What is needed:
The exercise asks for every line of the data to be reproduced exactly.

Stored data:
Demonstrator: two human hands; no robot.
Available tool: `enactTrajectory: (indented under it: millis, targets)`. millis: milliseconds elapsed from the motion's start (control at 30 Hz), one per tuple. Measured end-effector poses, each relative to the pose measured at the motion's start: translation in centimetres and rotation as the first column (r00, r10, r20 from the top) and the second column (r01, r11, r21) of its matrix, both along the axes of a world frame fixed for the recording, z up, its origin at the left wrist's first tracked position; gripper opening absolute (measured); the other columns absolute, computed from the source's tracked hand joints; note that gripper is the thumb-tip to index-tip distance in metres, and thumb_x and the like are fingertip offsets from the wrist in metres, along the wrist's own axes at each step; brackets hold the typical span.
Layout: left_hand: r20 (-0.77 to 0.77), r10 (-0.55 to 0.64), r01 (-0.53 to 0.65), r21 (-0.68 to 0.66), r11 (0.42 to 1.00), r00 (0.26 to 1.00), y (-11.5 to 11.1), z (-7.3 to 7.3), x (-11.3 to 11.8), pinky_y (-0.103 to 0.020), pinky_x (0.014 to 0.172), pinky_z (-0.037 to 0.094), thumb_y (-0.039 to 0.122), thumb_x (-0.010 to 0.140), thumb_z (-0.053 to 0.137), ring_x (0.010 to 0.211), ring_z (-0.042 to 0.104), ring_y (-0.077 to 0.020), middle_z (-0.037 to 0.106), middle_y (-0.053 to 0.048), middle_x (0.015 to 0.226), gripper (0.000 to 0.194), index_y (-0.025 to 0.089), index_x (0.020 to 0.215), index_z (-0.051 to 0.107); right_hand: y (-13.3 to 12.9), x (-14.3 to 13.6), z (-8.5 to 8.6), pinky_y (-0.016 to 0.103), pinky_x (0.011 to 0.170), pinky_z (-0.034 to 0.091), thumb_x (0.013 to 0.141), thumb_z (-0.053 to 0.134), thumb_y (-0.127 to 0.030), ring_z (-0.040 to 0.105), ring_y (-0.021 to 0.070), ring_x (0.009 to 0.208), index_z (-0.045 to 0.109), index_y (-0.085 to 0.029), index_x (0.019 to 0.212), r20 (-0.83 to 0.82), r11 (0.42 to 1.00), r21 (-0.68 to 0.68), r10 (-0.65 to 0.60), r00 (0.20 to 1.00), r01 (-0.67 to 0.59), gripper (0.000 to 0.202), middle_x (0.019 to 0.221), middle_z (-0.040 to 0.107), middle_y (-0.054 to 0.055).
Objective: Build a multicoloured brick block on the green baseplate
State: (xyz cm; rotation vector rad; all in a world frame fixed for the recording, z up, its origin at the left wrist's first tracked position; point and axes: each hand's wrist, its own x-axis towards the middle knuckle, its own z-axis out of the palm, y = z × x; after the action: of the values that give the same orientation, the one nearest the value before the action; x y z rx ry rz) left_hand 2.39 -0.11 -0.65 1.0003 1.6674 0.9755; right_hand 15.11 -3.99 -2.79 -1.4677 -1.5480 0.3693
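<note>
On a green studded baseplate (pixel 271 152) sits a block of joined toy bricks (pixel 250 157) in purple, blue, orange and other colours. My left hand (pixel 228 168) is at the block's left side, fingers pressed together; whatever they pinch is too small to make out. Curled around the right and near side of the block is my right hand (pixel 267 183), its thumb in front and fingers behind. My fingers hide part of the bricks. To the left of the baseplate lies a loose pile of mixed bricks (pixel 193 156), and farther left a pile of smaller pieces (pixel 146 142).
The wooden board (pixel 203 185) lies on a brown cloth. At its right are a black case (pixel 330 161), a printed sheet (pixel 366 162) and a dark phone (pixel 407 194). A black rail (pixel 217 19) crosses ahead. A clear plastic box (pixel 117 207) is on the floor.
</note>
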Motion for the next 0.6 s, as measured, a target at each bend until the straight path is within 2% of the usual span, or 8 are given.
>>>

Output of the task:
Demonstrator: two human hands; no robot.
Available tool: `enactTrajectory: (indented under it: millis, targets)`. millis: milliseconds elapsed from the motion's start (control at 30 Hz), one per tuple. Measured end-effector poses, each relative to the pose measured at the motion's start: translation in centimetres and rotation as the first column (r00, r10, r20 from the top) and the second column (r01, r11, r21) of its matrix, both along the axes of a world frame fixed for the recording, z up, its origin at the left wrist's first tracked position; gripper opening absolute (measured); the other columns absolute, computed from the source's tracked hand joints; note that gripper is the thumb-tip to index-tip distance in metres, and thumb_x and the like are fingertip offsets from the wrist in metres, along the wrist's own axes at each step; brackets hold the typical span.
Layout: left_hand: r20 (-0.77 to 0.77), r10 (-0.55 to 0.64), r01 (-0.53 to 0.65), r21 (-0.68 to 0.66), r11 (0.42 to 1.00), r00 (0.26 to 1.00), y (-11.5 to 11.1), z (-7.3 to 7.3), x (-11.3 to 11.8), pinky_y (-0.103 to 0.020), pinky_x (0.014 to 0.172), pinky_z (-0.037 to 0.094), thumb_y (-0.039 to 0.122), thumb_x (-0.010 to 0.140), thumb_z (-0.053 to 0.137), ring_x (0.010 to 0.211), ring_z (-0.042 to 0.104), ring_y (-0.077 to 0.020), middle_z (-0.037 to 0.106), middle_y (-0.053 to 0.048), middle_x (0.015 to 0.226), gripper (0.000 to 0.194), index_y (-0.025 to 0.089), index_x (0.020 to 0.215), index_z (-0.051 to 0.107); right_hand: y (-13.3 to 12.9), x (-14.3 to 13.6), z (-8.5 to 8.6), pinky_y (-0.016 to 0.103), pinky_x (0.011 to 0.170), pinky_z (-0.034 to 0.091), thumb_x (0.013 to 0.141), thumb_z (-0.053 to 0.134), thumb_y (-0.127 to 0.030), ring_z (-0.040 to 0.105), ring_y (-0.021 to 0.070), ring_x (0.009 to 0.208), index_z (-0.045 to 0.109), index_y (-0.085 to 0.029), index_x (0.019 to 0.212), r20 (-0.83 to 0.82), r11 (0.42 to 1.00), r21 (-0.68 to 0.68), r10 (-0.65 to 0.60), r00 (0.20 to 1.00), r01 (-0.67 to 0.59), gripper (0.000 to 0.202), middle_x (0.019 to 0.221), middle_z (-0.040 to 0.107), middle_y (-0.054 to 0.055).
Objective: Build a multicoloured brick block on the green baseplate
State: (xyz cm; rotation vector rad; all in a world frame fixed for the recording, z up, its origin at the left wrist's first tracked position; point and axes: each hand's wrist, its own x-axis towards the middle knuckle, its own z-axis out of the palm, y = z × x; after the action: of the values that give the same orientation, the one nearest the value before the action; x y z rx ry rz) left_hand 2.39 -0.11 -0.65 1.0003 1.6674 0.9755; right_hand 15.11 -3.99 -2.79 -1.4677 -1.5480 0.3693
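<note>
On a green studded baseplate (pixel 271 152) sits a block of joined toy bricks (pixel 250 157) in purple, blue, orange and other colours. My left hand (pixel 228 168) is at the block's left side, fingers pressed together; whatever they pinch is too small to make out. Curled around the right and near side of the block is my right hand (pixel 267 183), its thumb in front and fingers behind. My fingers hide part of the bricks. To the left of the baseplate lies a loose pile of mixed bricks (pixel 193 156), and farther left a pile of smaller pieces (pixel 146 142).
The wooden board (pixel 203 185) lies on a brown cloth. At its right are a black case (pixel 330 161), a printed sheet (pixel 366 162) and a dark phone (pixel 407 194). A black rail (pixel 217 19) crosses ahead. A clear plastic box (pixel 117 207) is on the floor.
</note>
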Motion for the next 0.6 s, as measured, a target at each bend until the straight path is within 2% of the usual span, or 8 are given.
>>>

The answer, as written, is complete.